API, threads, and smart pointers
What is the Smart Pointers’ semantic? How could this affect the asynchronous stage? Creating API needs always an extra effort looking for future advantages: easy to use, asynchronous facilities, reusable, SOLID principles, etc.
Problem
In this first entry, I would like start making a question on many minds: “Should I use a raw pointer, a reference, a smart pointer or just a simple local variable on the stack?”, and answer depends on what you want to say to whom will use your API or your code in the future.
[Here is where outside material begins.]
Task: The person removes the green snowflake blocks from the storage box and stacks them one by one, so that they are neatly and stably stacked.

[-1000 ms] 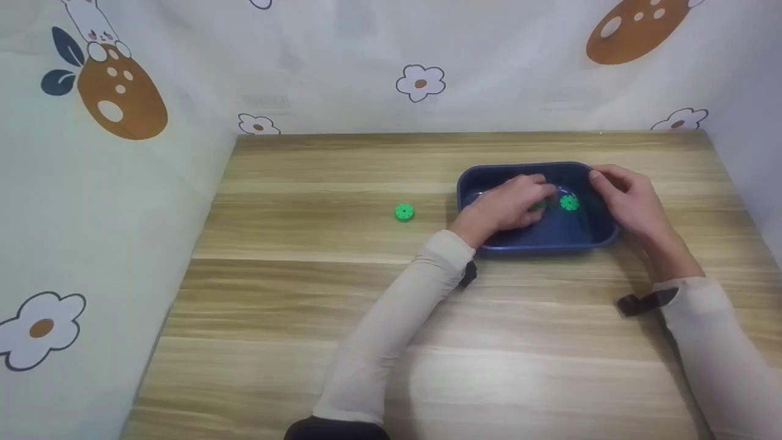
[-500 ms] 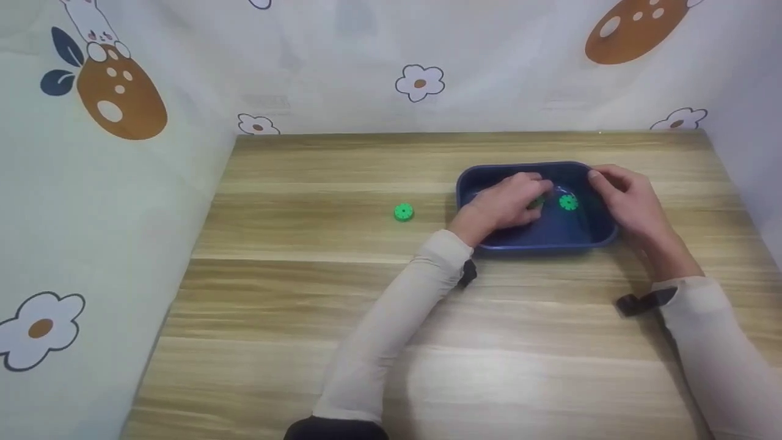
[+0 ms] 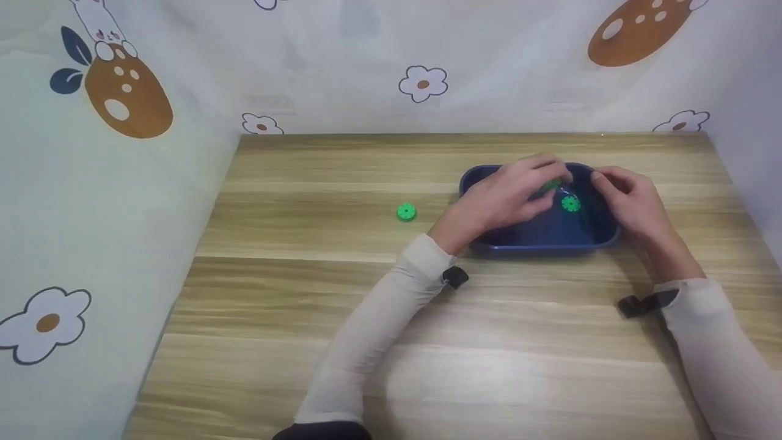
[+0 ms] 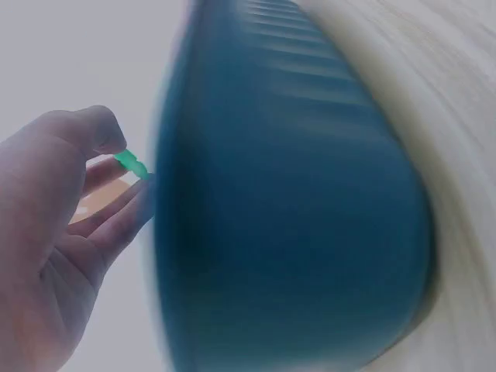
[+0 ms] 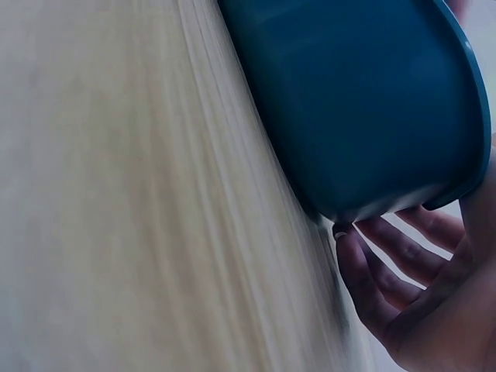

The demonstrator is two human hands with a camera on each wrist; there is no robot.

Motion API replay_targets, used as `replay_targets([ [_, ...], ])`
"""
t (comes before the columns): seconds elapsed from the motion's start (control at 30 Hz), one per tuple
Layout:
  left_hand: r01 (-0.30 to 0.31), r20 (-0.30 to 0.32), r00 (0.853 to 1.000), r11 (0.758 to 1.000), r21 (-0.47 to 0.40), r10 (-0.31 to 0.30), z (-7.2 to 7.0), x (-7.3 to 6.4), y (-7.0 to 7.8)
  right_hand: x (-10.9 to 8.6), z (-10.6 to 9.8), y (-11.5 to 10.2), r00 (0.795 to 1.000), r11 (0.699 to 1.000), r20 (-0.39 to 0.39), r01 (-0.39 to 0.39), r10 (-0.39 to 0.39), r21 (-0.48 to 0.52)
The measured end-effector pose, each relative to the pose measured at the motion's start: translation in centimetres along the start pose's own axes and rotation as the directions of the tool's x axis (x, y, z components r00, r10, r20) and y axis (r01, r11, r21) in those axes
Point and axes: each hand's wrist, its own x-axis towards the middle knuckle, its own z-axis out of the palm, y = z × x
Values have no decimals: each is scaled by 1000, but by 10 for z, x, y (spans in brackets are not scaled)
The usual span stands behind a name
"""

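Note:
My left hand (image 3: 510,194) is over the left half of a dark blue plastic tub (image 3: 544,248) and pinches a small green notched disc (image 4: 132,164) between thumb and fingertips. In the head view, the fingers partly cover that disc. A second green notched disc (image 3: 570,203) lies in the tub, just right of the left hand. At the tub's right end, my right hand (image 3: 638,201) grips the wall, with the thumb over the rim. The right wrist view shows its fingers (image 5: 411,252) along the tub's outer side.
Left of the tub, another green disc (image 3: 406,212), thicker-looking, lies on the wood-grain table (image 3: 293,293). Patterned cloth walls (image 3: 342,73) rise behind the table and at its left. A pale wall (image 3: 745,122) stands at the right.
The left hand has risen from inside the tub toward its far rim, bringing the pinched green disc up with it. The right hand keeps its place on the tub.

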Motion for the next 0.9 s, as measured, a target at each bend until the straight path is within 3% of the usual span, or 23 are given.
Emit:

There is a huge documentation about all smart pointers(SP) but anyone underlines the semantic beyond each of ones or how you can use to get better APIs.
Solution
Tool | Scope | Multi-thread | Synchronization needed |
---|---|---|---|
T |
Local scope | Safe | No |
const T |
Local scope | Safe | No |
T& |
Multiple scopes | Unsafe: Can't guarantee that variable is still alive between threads | Yes |
T* |
Multiple scopes | Unsafe: Can't guarantee that variable is still alive between threads | Yes |
T* const |
Multiple scopes | Unsafe: Can't guarantee that variable is still alive between threads | No, it is lovely const |
std::unique_ptr<T> |
Local scope | Safe: It guarantees that variable is alive between threads | No |
std::shared_ptr<T> |
Multiple scopes | Safe: It guarantees that variable is alive | Yes |
std::shared_ptr<const T> |
Multiple scopes | Safe: It guarantees that variable is alive | No, it is lovely const |
std::weak_ptr<T> |
Multiple scopes, not extension | Safe: It guarantees that variable is alive when you use std::weak_ptr<T>::lock() |
Yes |
QSharedDataPointer<T> |
Multiple scopes for reading and local scope in writing | Safe: It guarantees that variable is alive</code> | No, but new copies when write |
TL;DR or Why?
The wild: raw pointers
Raw pointers are not bad per se. One problem is that you could have memory leaks because you have forgotten some delete
or a unexpected exception is thrown.
However, the big issue is that you have no information about who is the owner of the raw pointer, in other words, who bears the responsibility of deleting it. Documentation of your API is the only way to solve this and sometimes developers do not read or follow that one (do you remember if you must free the array returned by strerror
function?).
Let’s look the following example:
Foo* my_function( int* array, int array_size );
Who is the returned pointer owner? Should I delete it after using it or is something internal? Raw pointers have no information about multithreading therefore we must use synchronization tools like mutex, semaphores, conditions…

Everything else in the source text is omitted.